Thor Heyerdahl (1914 - 2002) in Colle Micheri, in Liguria

In 2002 he was in Azov in Russia, looking for the origins of the Scandinavian peoples, but the excavations were interrupted by the deterioration of his health conditions. The same year, in his villa in Liguria at Colla Micheri, he left this world. He was looking for what was symbolically identified by the ancient Norsemen as Asaheimr, the mythical land in which, at the tip of the cosmic Yggdrasill tree, live the Aesir, the deities of the Scandinavian cults.. There are many theories that assert that the Vikings transposed places that really existed into myth and legend: Jotunheimr could have been Iceland, or the islands north of Norway. So in the same way Asaheimr, the land of the gods, could be a place where a population of a certain type lived, which gave rise to the first Norse settlements. Heyerdahl always applied an empirical interpretation of mythology and a very practical approach to the research and study of ancient peoples.

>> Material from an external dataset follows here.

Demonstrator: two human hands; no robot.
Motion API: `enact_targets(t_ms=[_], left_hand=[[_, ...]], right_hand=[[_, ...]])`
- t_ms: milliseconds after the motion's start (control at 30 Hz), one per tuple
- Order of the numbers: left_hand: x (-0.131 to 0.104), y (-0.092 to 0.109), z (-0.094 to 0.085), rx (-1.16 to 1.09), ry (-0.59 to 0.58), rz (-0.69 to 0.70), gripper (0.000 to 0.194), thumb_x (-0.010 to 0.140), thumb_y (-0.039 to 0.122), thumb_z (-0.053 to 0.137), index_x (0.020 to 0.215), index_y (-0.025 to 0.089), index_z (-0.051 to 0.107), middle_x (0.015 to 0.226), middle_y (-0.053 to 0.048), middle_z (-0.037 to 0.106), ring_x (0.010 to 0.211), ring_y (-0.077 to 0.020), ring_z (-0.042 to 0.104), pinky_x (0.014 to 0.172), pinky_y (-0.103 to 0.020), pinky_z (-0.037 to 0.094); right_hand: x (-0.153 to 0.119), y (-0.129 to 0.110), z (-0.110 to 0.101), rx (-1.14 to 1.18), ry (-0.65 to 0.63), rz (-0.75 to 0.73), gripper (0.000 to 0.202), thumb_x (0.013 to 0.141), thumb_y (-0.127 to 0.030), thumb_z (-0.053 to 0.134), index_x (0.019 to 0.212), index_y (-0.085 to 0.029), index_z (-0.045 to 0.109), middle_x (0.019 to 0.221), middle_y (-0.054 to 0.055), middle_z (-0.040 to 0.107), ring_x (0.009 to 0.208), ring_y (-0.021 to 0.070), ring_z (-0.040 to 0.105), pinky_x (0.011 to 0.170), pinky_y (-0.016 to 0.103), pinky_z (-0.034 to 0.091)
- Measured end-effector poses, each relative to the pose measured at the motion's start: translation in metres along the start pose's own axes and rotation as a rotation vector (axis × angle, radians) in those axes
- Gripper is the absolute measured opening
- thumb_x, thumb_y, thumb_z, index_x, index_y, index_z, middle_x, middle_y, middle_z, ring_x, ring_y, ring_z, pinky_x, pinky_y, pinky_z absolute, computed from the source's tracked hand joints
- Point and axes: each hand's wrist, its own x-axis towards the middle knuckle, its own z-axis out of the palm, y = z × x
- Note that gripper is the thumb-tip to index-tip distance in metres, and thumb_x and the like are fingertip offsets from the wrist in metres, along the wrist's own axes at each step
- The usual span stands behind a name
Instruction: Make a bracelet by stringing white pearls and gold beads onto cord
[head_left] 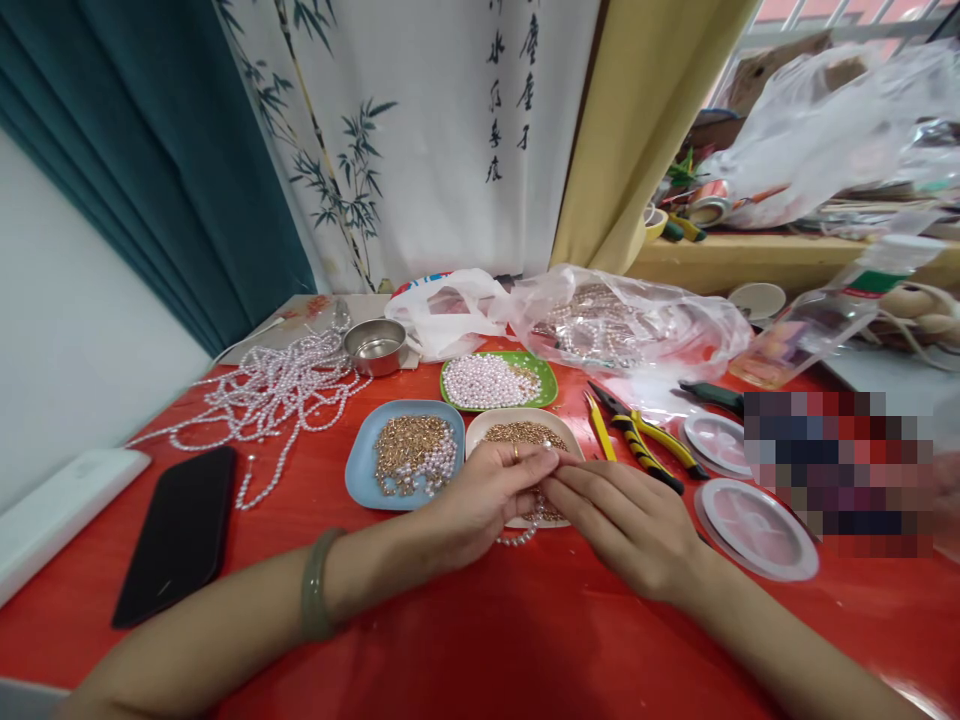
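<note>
My left hand (487, 490) and my right hand (626, 515) meet fingertip to fingertip over a cream dish (480, 428) of gold beads. A short string of pearl beads (519, 538) hangs below my left fingers. My left thumb and forefinger are pinched at its upper end, with a pearl at the tips. The fingers of my right hand are pressed together at the same spot; what they hold is too small to tell. Left of my hands is a blue dish (361, 470) with gold and pearl beads. Behind sits a green dish (549, 380) of pearl beads.
Pearl strands (277, 385) and a round tin (376, 348) lie back left, a black phone (180, 530) nearer. Right of the dishes are yellow tweezers (600, 428), pliers (645, 440) and clear spools (761, 528). Behind them are a plastic bag (622, 320) and a tilted bottle (817, 320).
</note>
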Motion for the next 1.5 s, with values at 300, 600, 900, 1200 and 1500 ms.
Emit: enact_targets(t_ms=[300, 600, 900, 1200, 1500], left_hand=[[-0.002, -0.002, 0.007, 0.078, 0.073, 0.043, 0.029, 0.064, 0.036, 0.071, 0.075, 0.009, 0.068, 0.062, -0.002, 0.055, 0.06, -0.008, 0.049, 0.057, -0.02, 0.037], [-0.008, -0.004, 0.011, 0.059, 0.117, 0.06, 0.024, 0.069, 0.034, 0.066, 0.064, 0.011, 0.059, 0.049, 0.006, 0.041, 0.044, -0.0037, 0.036, 0.045, -0.018, 0.029], [-0.004, 0.001, 0.008, 0.014, 0.061, 0.038, 0.015, 0.073, 0.022, 0.062, 0.078, 0.008, 0.064, 0.071, -0.007, 0.062, 0.066, -0.0092, 0.056, 0.061, -0.018, 0.041], [-0.004, 0.016, -0.001, 0.081, -0.11, -0.174, 0.024, 0.083, 0.03, 0.049, 0.087, 0.01, 0.062, 0.08, -0.012, 0.067, 0.057, -0.0131, 0.062, 0.053, -0.023, 0.044], [-0.006, 0.022, 0.003, 0.21, -0.122, -0.173, 0.032, 0.085, 0.036, 0.043, 0.086, 0.011, 0.063, 0.051, -0.003, 0.06, 0.033, -0.0027, 0.022, 0.036, -0.02, 0.01]], right_hand=[[-0.001, -0.005, 0.005, 0.026, 0.032, -0.015, 0.026, 0.086, -0.005, 0.034, 0.084, -0.008, 0.059, 0.07, 0.01, 0.068, 0.068, 0.0195, 0.059, 0.061, 0.032, 0.051], [0.007, -0.008, 0.002, 0.031, -0.001, -0.015, 0.035, 0.089, -0.007, 0.027, 0.081, -0.01, 0.061, 0.068, 0.007, 0.069, 0.068, 0.0185, 0.06, 0.068, 0.03, 0.049], [0.003, -0.005, 0.004, 0.208, -0.005, -0.003, 0.023, 0.088, -0.011, 0.035, 0.092, -0.01, 0.058, 0.076, 0.007, 0.067, 0.077, 0.0198, 0.06, 0.074, 0.033, 0.05], [0.005, 0.017, -0.01, 0.864, -0.123, 0.824, 0.029, 0.09, -0.028, 0.038, 0.116, -0.021, 0.05, 0.098, 0.007, 0.064, 0.089, 0.0176, 0.06, 0.072, 0.031, 0.051], [0.01, 0.026, -0.018, 0.886, -0.204, 0.793, 0.02, 0.087, -0.026, 0.045, 0.073, -0.018, 0.057, 0.067, 0.0, 0.057, 0.061, 0.0108, 0.053, 0.055, 0.023, 0.044]])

At the beginning of his career as an adventurer, in what was the expedition that made him famous globally, with the raft Kon-Tiki, was a biologist, specializing in the study of the populations of the Pacific Ocean and Polynesia. After a lifetime of studies and research, especially carried out by being in contact with the indigenous people and with the places that were the object of speculation by him, he obtained many honors and from a simple biologist he became Commander of the Norwegian Royal Order of Saint Olav, in 1950, after the expedition of Kon-Tiki, to then get several and important recognitions all over the world, from Egypt, where it became Knight of the Order of Merit, to Italy, where in 1965 on the initiative of the President of the Republic he was awarded the title of Grand Officer of the Order of Merit of the Italian Republic.

Heyerdahl was therefore also a flagship of Italy, but we could easily affirm the whole world, even if he chose the villa in Micheri glue as an object of restoration and as a holiday resort, in the atmosphere of Liguria at sunset overlooking the Mediterranean Sea. He made the villa almost a place of spiritual retreat, a locus amoenus where to get lost in his thoughts and speculations, where to study, deepen, compare, try to understand the nature of the antiquity of man and his epochs more distant from us, understanding, sensing that knowing the past is equivalent to knowing oneself.